[Records drawn from a dataset]
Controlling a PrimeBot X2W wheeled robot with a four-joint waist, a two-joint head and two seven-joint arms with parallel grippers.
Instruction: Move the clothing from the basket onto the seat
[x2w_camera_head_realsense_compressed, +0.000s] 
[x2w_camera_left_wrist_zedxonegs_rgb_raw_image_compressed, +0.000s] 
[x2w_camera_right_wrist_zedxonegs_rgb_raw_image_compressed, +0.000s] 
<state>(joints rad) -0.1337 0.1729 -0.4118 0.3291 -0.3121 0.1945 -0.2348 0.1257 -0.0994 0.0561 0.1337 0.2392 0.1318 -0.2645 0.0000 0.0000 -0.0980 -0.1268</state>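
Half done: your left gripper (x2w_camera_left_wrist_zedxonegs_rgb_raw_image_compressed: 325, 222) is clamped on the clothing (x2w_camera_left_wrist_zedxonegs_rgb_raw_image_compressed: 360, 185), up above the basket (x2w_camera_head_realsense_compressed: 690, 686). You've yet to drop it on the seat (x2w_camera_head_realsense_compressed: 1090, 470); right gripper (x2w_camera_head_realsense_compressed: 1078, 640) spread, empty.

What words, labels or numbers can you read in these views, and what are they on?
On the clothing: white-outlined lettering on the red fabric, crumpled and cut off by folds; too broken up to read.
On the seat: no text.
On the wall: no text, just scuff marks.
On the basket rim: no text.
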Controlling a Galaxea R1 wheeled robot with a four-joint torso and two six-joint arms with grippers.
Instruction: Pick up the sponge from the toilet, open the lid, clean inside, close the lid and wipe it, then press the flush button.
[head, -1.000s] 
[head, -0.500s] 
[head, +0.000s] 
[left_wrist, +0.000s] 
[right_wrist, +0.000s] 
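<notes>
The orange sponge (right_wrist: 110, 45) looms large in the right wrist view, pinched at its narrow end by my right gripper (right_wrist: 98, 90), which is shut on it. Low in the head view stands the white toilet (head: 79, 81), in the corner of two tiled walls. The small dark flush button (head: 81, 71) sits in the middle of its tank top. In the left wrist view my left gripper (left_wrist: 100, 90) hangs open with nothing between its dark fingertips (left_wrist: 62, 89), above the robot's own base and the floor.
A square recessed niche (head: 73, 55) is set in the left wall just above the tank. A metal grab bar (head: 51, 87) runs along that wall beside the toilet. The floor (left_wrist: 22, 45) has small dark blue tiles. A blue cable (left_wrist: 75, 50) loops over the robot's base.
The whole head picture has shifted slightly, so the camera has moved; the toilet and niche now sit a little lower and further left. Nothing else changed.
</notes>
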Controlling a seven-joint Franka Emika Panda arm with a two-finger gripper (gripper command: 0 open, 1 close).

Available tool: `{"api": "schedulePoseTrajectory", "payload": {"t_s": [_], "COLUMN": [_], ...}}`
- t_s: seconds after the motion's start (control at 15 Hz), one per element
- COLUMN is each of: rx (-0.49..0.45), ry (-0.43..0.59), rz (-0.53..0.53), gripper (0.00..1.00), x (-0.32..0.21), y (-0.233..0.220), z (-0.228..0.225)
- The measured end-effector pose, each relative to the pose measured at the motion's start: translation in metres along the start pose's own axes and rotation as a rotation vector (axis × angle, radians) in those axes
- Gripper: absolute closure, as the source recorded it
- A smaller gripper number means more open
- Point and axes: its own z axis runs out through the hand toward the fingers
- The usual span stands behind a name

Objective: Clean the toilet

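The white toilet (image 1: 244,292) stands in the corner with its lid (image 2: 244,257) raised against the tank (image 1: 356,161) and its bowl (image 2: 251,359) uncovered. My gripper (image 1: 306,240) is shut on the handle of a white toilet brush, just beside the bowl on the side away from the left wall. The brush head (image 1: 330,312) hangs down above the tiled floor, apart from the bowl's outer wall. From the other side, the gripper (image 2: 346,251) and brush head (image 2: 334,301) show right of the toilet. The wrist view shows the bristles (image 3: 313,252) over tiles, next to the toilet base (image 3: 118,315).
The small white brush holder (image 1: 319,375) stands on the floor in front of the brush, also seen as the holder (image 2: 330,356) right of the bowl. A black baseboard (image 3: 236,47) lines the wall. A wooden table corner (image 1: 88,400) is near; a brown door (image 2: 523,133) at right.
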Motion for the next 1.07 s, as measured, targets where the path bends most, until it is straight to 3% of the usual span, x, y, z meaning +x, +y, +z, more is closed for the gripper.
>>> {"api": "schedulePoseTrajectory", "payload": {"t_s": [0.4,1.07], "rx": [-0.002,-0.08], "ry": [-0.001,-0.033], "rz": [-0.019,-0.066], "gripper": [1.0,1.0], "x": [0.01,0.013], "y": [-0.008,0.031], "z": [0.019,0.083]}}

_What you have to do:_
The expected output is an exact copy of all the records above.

_Answer to this exercise:_
Controlling a PrimeBot X2W wheeled robot with a four-joint waist, a two-joint head and two seven-joint arms with parallel grippers.
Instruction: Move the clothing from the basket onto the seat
[x2w_camera_head_realsense_compressed, +0.000s] 
[x2w_camera_left_wrist_zedxonegs_rgb_raw_image_compressed, +0.000s] 
[x2w_camera_right_wrist_zedxonegs_rgb_raw_image_compressed, +0.000s] 
<state>(joints rad) -0.1337 0.1729 -0.4118 0.3291 -0.3121 0.1945 -0.2348 0.1257 -0.0994 0.0561 0.1337 0.2392 0.1318 -0.2645 0.0000 0.0000 -0.0980 -0.1268</state>
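Half done: your left gripper (x2w_camera_left_wrist_zedxonegs_rgb_raw_image_compressed: 325, 222) is clamped on the clothing (x2w_camera_left_wrist_zedxonegs_rgb_raw_image_compressed: 360, 185), up above the basket (x2w_camera_head_realsense_compressed: 690, 686). You've yet to drop it on the seat (x2w_camera_head_realsense_compressed: 1090, 470); right gripper (x2w_camera_head_realsense_compressed: 1078, 640) spread, empty.

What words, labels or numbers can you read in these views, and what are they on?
On the clothing: white-outlined lettering on the red fabric, crumpled and cut off by folds; too broken up to read.
On the seat: no text.
On the wall: no text, just scuff marks.
On the basket rim: no text.
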Controlling a Galaxea R1 wheeled robot with a four-joint torso and two six-joint arms with grippers.
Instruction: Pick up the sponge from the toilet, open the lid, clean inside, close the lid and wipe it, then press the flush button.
[head, -1.000s] 
[head, -0.500s] 
[head, +0.000s] 
[left_wrist, +0.000s] 
[right_wrist, +0.000s] 
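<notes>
The orange sponge (right_wrist: 110, 45) looms large in the right wrist view, pinched at its narrow end by my right gripper (right_wrist: 98, 90), which is shut on it. Low in the head view stands the white toilet (head: 79, 81), in the corner of two tiled walls. The small dark flush button (head: 81, 71) sits in the middle of its tank top. In the left wrist view my left gripper (left_wrist: 100, 90) hangs open with nothing between its dark fingertips (left_wrist: 62, 89), above the robot's own base and the floor.
A square recessed niche (head: 73, 55) is set in the left wall just above the tank. A metal grab bar (head: 51, 87) runs along that wall beside the toilet. The floor (left_wrist: 22, 45) has small dark blue tiles. A blue cable (left_wrist: 75, 50) loops over the robot's base.
The whole head picture has shifted slightly, so the camera has moved; the toilet and niche now sit a little lower and further left. Nothing else changed.
</notes>
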Controlling a seven-joint Franka Emika Panda arm with a two-finger gripper (gripper command: 0 open, 1 close).

Available tool: `{"api": "schedulePoseTrajectory", "payload": {"t_s": [_], "COLUMN": [_], ...}}`
- t_s: seconds after the motion's start (control at 15 Hz), one per element
- COLUMN is each of: rx (-0.49..0.45), ry (-0.43..0.59), rz (-0.53..0.53), gripper (0.00..1.00), x (-0.32..0.21), y (-0.233..0.220), z (-0.228..0.225)
- The measured end-effector pose, each relative to the pose measured at the motion's start: translation in metres along the start pose's own axes and rotation as a rotation vector (axis × angle, radians) in those axes
- Gripper: absolute closure, as the source recorded it
- A smaller gripper number means more open
- Point and axes: its own z axis runs out through the hand toward the fingers
- The usual span stands behind a name

Objective: Clean the toilet

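The white toilet (image 1: 244,292) stands in the corner with its lid (image 2: 244,257) raised against the tank (image 1: 356,161) and its bowl (image 2: 251,359) uncovered. My gripper (image 1: 306,240) is shut on the handle of a white toilet brush, just beside the bowl on the side away from the left wall. The brush head (image 1: 330,312) hangs down above the tiled floor, apart from the bowl's outer wall. From the other side, the gripper (image 2: 346,251) and brush head (image 2: 334,301) show right of the toilet. The wrist view shows the bristles (image 3: 313,252) over tiles, next to the toilet base (image 3: 118,315).
The small white brush holder (image 1: 319,375) stands on the floor in front of the brush, also seen as the holder (image 2: 330,356) right of the bowl. A black baseboard (image 3: 236,47) lines the wall. A wooden table corner (image 1: 88,400) is near; a brown door (image 2: 523,133) at right.
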Motion for the next 1.07 s, as measured, targets where the path bends most, until it is straight to 3% of the usual span, x, y, z meaning +x, +y, +z, more is closed for the gripper.
>>> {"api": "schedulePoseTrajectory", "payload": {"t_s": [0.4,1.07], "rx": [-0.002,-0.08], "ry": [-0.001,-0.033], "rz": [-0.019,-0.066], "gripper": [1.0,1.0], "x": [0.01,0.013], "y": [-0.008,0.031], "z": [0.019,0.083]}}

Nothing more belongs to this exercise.